Fix: Generate source maps and serve them. Don't ship them inline — link them via //# sourceMappingURL= comments.
Avoids excessive DOM size
Pages with more than ~1500 nodes can hurt rendering performance.
Fix: Virtualize long lists. Don't render thousands of hidden elements. Use pagination or "load more" patterns.
How to hit 100
A realistic checklist for most sites:
- ✅ Serve over HTTPS
- ✅ Update all dependencies (
npm audit) - ✅ Add a Content Security Policy header
- ✅ Fix every console error and 404
- ✅ Add COOP header
- ✅ Remove any
document.write()usage - ✅ Replace
unloadlisteners withpagehide - ✅ Verify
<!DOCTYPE html>and<meta charset>are present - ✅ Don't request notification/geolocation permissions on page load
Most issues can be resolved in a day. Run a free audit to see your specific failures.
When it can't reach 100
A few legitimate reasons your Best Practices might never hit 100:
- Required third-party scripts that throw console warnings (analytics, chat widgets)
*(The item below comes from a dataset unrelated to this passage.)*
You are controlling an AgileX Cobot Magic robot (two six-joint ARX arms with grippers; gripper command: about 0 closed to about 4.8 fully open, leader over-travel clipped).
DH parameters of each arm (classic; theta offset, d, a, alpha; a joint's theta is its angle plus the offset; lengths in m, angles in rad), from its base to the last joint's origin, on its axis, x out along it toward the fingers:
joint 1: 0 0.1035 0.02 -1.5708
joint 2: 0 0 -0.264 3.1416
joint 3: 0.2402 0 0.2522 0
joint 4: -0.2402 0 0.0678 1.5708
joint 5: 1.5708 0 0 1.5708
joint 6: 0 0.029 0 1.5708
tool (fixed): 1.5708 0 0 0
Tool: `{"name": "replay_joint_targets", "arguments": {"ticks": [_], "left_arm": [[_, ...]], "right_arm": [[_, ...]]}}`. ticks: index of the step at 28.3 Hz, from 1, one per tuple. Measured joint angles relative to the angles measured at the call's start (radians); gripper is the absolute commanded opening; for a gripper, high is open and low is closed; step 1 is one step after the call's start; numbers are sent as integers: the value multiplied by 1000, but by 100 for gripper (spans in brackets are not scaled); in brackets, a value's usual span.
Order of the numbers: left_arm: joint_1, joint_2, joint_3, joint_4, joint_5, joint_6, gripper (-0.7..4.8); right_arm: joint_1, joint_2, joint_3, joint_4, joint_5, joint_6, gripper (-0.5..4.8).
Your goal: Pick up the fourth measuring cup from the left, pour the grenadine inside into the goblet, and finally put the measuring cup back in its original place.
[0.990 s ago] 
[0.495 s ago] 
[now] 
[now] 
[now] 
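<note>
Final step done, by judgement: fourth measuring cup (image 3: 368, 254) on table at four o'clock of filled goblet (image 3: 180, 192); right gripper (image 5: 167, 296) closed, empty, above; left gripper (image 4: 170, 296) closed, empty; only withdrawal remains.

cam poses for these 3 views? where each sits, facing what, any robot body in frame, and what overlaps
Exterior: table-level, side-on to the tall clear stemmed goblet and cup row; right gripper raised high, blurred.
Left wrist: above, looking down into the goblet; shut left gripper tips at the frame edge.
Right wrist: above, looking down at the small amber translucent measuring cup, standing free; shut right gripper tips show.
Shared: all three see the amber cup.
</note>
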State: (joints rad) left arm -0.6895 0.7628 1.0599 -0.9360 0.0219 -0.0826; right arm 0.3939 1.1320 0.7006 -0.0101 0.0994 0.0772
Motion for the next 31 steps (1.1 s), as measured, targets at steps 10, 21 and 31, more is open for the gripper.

- Embedded content (YouTube, Stripe Elements) that has its own deprecation warnings
- Cookie/consent banners that legally require certain JS patterns
If you've fixed everything in your control and you're at 92–95, that's fine. The score is a guideline, not a religion.
The bottom line
Best Practices is largely about web hygiene. Most failures are quick fixes — update libraries, clean up console errors, add security headers. Aim for 100. Settle for 95 if a third-party makes it impossible.
For the broader picture, see what PageSpeed Insights actually checks.
Frequently Asked Questions
What's a good Best Practices score?+
95 or higher. Most checks are pass/fail, so a single console error or missing HTTPS can drop you from 100 to 92 quickly. Sites should aim for 100.
Why does my Best Practices score change between runs?+
Some checks depend on what scripts log to console during a specific run. A third-party script that occasionally errors will cause score variance. Average a few runs to get a stable picture.
Do I need a Content Security Policy?+
Strongly recommended. CSP prevents many XSS attacks and is one of the highest-impact security headers you can add. It's also a check in the Lighthouse Best Practices category.